Substitutions for ingredients:
- Chicken breasts can be substituted with boneless, skinless chicken thighs.
- Marsala wine can be substituted with dry white wine or sherry.
- Heavy cream can be substituted with half-and-half or milk.

Variations:
- Add diced onions and minced garlic to the skillet with the mushrooms for extra flavor.
- Use different types of mushrooms, such as shiitake or cremini.
- Add chopped sun-dried tomatoes to the Marsala sauce for a tangy twist.

Tips and tricks:
- Make sure to shake off any excess flour from the chicken before cooking to prevent the coating from becoming too thick.
- Use a meat thermometer to ensure that the chicken is cooked through to an internal temperature of 165°F (74°C).
- If the Marsala sauce is too thick, add more chicken broth to thin it out.

Storage instructions:
Leftovers can be stored in an airtight container in the refrigerator for up to 3 days.

Reheating instructions:
Reheat in the microwave or oven until heated through.

Presentation ideas:
Serve the Sheet Pan Chicken Marsala on a large platter with the Marsala sauce spooned over the top.
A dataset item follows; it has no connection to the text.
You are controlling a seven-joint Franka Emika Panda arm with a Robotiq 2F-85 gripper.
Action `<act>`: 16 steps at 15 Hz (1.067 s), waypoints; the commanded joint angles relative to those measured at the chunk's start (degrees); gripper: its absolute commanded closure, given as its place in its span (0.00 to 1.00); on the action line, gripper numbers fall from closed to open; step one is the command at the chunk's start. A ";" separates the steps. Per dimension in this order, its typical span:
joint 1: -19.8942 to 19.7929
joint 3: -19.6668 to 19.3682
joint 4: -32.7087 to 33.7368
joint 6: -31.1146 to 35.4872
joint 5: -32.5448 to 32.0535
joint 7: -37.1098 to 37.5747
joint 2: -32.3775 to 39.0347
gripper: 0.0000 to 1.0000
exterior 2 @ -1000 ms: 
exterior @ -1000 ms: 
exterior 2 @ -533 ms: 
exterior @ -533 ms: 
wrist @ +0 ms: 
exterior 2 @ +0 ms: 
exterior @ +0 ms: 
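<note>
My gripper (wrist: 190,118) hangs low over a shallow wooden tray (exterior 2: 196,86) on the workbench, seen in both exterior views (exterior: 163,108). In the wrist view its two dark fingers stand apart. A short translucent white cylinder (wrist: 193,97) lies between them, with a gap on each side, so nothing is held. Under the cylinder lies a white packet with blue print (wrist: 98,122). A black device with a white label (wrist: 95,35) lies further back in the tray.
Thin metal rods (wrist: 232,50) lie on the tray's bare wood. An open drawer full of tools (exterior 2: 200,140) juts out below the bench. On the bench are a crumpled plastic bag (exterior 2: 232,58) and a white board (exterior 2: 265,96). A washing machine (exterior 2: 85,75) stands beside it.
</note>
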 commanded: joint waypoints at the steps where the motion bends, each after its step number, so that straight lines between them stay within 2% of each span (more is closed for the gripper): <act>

Garnish with fresh parsley.

Garnishes:
Chopped fresh parsley

Pairings:
- Serve with a side of roasted vegetables, such as broccoli or asparagus.
- Serve with a side of mashed potatoes or rice.

Suggested side dishes:
- Roasted vegetables
- Mashed potatoes
- Rice

Troubleshooting advice:
- If the chicken is not browning evenly in the skillet, adjust the heat as needed.
- If the Marsala sauce is too thin, simmer for a few more minutes to reduce it further.

Food safety advice:
- Make sure to cook the chicken to an internal temperature of 165°F (74°C) to ensure that it is safe to eat.
- Store leftovers in the refrigerator within 2 hours of cooking.

Food history:
Chicken Marsala is a classic Italian-American dish that originated in the 19th century. It is named after the Marsala wine that is used to make the sauce.

Flavor profiles:
Savory, rich, and slightly sweet

Serving suggestions:
Serve with a side of roasted vegetables and a glass of red wine for a complete meal.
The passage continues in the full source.